Yeah the raw parse speed comparison is almost a red herring at this point. The real cost with JSON is when you have a 200MB manifest or build artifact and you need exactly two fields out of it. You're still loading the whole thing into memory, building the full object graph, and GC gets to clean all of it up after. That's the part where something like RX with selective access actually matters. Parse speed benchmarks don't capture that at all.
> The real cost with JSON is when you have a 200MB manifest or build artifact and you need exactly two fields out of it.
There are SAX-like JSON libraries out there, and several of them work with a preallocated buffer or similar streaming interface, so you could stream the file and pick out the two fields as they come along.
as parser: keep only indexes to the original file (input), dont copy strings or parse numbers at all (unless the strings fit in the index width, e.g. 32bit)
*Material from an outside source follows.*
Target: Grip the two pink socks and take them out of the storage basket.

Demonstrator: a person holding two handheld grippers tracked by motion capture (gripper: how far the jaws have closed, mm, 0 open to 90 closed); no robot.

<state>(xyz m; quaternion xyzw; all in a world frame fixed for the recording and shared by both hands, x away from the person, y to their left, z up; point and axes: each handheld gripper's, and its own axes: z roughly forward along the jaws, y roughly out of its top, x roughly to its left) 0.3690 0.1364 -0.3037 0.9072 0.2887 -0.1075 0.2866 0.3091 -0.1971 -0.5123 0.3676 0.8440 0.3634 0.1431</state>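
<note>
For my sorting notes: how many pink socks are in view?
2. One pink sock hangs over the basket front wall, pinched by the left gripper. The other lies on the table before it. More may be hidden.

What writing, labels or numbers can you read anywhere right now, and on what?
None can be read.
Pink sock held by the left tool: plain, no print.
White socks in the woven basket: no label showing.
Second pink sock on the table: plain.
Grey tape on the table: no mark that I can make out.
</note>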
That would make parsing faster and there will be very little in terms on tree (json can't really contain full blow graphs) but it's rather complicated, and it will require hashing to allow navigation, though.
yep. I built custom JSON parsers as a first solution. The problem is you can't get away from scanning at least half the document bytes on average.
With RX and other truly random-access formats you could even optimize to the point of not even fetching the whole document. You could grab chunks from a remote server using HTTP range requests and cache locally in fixed-width blocks.
With JSON you must start at the front and read byte-by-byte till you find all the data you're looking for. Smart parsers can help a lot to reduce heap allocations, but you can't skip the state machine scan.